From time to time, though, people surprise me. They put moon dust in their Aston Martin’s paint. They make Rolls-Royce embroider a portrait of a horse on a door panel. They mash two of their favorite supercars together to make a new one. Or, in this most recent example from Bugatti, they just make the whole thing pink. Pink!
Bugatti on Friday announced a very new, very pink rendition of its 1,500-horsepower Chiron Sport supercar, which has an 8.0-liter W16 engine and starts at about $3.2 million. Bugatti said a customer ordered the “truly unique” Chiron Sport as a gift for his wife and that it’s finished in Matt Blanc and Silk Rosé, which are just fancy ways to say “white” and “pink.” The latter is a new color for Bugatti.
White and pink are the theme inside and out, with pink trim, stitching, and other accents weaved into an interior I would assume closely resembles the gates of Heaven if Heaven emphasized materialism. The white interior, full of leather and suede-like Alcantara, glows with all the airiness of one’s own personal atrium.

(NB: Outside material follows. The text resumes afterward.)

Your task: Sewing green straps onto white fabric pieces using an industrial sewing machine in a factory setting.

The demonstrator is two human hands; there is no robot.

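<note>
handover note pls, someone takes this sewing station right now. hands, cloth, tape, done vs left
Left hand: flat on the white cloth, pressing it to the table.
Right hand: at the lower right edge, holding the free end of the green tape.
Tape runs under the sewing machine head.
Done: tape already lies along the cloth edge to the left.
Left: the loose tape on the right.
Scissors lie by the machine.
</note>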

The car also has custom “Alice” logos all over it, which the average person would assume is the name of its new owner. But Bugatti doesn’t specify, instead referring to the car as “Alice” and leaving it at that. I guess we all name our cars; we simply don’t go so far as to embroider their names onto the seats. A real oversight on our part.
Bugatti said Alice "typifies the near-infinite number of possibilities in the bespoke Bugatti customization journey," and that's because hyper-customizations - and the price hikes that come with them - are big business for limited-production carmakers like Bugatti.
Bentley, for example, recently brought back "coachbuilding," or taking existing car platforms and placing expensive custom-built bodies on top of them. Ferrari, which won't make you a pink car no matter how much money you give it, will do just about anything else. Last year, the company finished a two-year build on a one-of-a-kind car called the "Omologata."
Rolls-Royce has a lamp that'll simulate your car's color under the sun anywhere in the world, allowing you to see whether that shade of blue you like looks nice in both Paris and Monaco. That can make or break a choice, I hear.
But you know what looks nice no matter which vacation home you happen to be visiting? Pink, because only a brave few are willing to make their car look like the embodiment of a hopeful teenager's "When I Become a Millionaire" board on Pinterest. Even fewer have the cash to actually do it.
And if that cash is going toward a ridiculous car anyway, it might as well look the part. The very, very pink part.